AIs for Games, Part III, Pruning Min-Max for Pentago

Performance before any optimisations

I created a few boards and timed how long it took the algorithm to run a depth-2 search on these boards, starting with both Player 0 and Player 1. An image showing the boards used is at the end of the post. The results are:

Board: 0, Player: 0, Time taken: 1.59
Board: 0, Player: 1, Time taken: 1.58
Board: 1, Player: 0, Time taken: 0.00117
Board: 1, Player: 1, Time taken: 0.00103
Board: 2, Player: 0, Time taken: 5.04
Board: 2, Player: 1, Time taken: 4.94
Board: 3, Player: 0, Time taken: 29.2
Board: 3, Player: 1, Time taken: 32.0
Board: 4, Player: 0, Time taken: 9.55
Board: 4, Player: 1, Time taken: 9.25

I also tried running a depth-3 search on Board 4 for Player 1 (because Player 1 can find a winning move with this depth), but it did not finish running even after a couple of hours of running.

The optimisations

I made several optimisations.

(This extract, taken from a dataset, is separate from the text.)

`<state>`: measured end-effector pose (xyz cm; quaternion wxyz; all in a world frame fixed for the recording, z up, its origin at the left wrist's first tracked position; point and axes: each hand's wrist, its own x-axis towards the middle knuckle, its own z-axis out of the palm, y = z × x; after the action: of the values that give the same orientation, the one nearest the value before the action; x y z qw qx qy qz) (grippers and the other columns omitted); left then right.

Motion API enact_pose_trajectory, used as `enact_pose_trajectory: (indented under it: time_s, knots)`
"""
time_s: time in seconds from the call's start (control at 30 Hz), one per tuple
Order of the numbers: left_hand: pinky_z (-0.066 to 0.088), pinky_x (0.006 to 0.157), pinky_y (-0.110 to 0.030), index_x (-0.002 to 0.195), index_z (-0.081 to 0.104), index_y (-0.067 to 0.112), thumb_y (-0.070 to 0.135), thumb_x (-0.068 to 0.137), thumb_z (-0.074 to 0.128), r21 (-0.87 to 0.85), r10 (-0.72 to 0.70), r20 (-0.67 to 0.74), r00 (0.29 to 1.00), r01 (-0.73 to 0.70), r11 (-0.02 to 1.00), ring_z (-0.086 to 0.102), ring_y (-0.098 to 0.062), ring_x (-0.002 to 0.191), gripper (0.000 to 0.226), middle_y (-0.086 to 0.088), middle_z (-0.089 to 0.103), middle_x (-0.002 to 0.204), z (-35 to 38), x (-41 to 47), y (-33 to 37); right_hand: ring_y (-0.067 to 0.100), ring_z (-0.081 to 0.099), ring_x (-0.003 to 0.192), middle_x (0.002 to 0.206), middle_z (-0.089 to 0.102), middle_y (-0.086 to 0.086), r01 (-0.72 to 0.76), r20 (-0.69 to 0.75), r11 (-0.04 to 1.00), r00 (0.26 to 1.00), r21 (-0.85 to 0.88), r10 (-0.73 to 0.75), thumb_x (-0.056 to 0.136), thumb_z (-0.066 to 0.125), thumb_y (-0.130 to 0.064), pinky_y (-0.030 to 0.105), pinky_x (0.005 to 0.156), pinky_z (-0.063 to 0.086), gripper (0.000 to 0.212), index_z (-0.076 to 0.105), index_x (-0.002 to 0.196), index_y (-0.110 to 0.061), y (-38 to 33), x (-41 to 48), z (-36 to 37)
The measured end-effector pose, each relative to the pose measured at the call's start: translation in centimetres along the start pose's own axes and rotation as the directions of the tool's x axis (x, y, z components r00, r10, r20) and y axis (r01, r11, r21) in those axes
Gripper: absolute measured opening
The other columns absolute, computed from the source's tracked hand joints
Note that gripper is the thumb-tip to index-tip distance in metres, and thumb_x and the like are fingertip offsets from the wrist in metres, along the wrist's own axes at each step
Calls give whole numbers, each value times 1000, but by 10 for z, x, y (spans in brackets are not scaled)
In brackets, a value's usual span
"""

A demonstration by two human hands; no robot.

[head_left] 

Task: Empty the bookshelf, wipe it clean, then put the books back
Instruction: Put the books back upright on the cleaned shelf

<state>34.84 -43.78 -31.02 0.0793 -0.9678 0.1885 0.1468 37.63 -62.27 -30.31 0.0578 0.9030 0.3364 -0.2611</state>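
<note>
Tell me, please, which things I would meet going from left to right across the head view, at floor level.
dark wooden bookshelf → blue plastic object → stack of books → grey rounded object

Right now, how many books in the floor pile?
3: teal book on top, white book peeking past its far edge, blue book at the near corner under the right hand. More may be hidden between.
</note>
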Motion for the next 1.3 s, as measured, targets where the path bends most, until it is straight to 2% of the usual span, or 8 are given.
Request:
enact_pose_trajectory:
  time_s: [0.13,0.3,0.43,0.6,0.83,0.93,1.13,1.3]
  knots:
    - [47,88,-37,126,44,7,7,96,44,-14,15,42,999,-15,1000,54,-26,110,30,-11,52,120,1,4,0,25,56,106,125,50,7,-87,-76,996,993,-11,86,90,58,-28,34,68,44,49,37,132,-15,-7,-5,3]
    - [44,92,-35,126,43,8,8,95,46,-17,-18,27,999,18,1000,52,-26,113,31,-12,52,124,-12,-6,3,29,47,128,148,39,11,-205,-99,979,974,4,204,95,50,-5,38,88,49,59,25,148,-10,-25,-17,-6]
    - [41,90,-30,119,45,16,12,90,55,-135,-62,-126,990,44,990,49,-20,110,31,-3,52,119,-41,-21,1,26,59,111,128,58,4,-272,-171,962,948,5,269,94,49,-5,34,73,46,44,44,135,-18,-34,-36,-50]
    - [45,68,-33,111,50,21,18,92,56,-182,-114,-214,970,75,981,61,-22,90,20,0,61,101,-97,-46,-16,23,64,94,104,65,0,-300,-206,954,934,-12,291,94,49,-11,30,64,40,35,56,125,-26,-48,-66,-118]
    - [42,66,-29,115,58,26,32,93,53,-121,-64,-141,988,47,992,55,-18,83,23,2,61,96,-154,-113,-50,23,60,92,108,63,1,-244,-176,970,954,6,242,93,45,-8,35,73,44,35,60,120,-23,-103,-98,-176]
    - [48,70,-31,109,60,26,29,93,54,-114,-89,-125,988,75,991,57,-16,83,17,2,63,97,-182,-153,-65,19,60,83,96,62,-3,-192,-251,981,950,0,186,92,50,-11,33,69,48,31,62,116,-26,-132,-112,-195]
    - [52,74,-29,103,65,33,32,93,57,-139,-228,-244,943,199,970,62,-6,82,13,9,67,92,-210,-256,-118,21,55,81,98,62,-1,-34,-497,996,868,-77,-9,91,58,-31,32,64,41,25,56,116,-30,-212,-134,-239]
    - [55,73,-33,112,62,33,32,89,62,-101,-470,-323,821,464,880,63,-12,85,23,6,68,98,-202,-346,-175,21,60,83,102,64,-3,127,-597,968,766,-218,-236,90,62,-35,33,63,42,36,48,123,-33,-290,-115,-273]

I describe them here chronologically, i.e., in the order I tried implementing them.

Alpha-beta pruning

There are situations where a board position does not need to be analysed, because based on the boards we have already analysed, this board position will definitely not be chosen in optimal player. This resulted in the following times:

Board: 0, Player: 0, Time taken: 1.34
Board: 0, Player: 1, Time taken: 1.39
Board: 1, Player: 0, Time taken: 0.00120
Board: 1, Player: 1, Time taken: 0.00104
Board: 2, Player: 0, Time taken: 5.28
Board: 2, Player: 1, Time taken: 4.61
Board: 3, Player: 0, Time taken: 26.1
Board: 3, Player: 1, Time taken: 29.4
Board: 4, Player: 0, Time taken: 8.62
Board: 4, Player: 1, Time taken: 8.28

This was not a significant improvement in the times. I was surprised by this. I decided to run cProfile to try to determine why there was not a significant time-save. It seemed to be that the process of creating new boards was taking up a lot of time - and I was only pruning a board after the board was created. I needed to prune before the board was created.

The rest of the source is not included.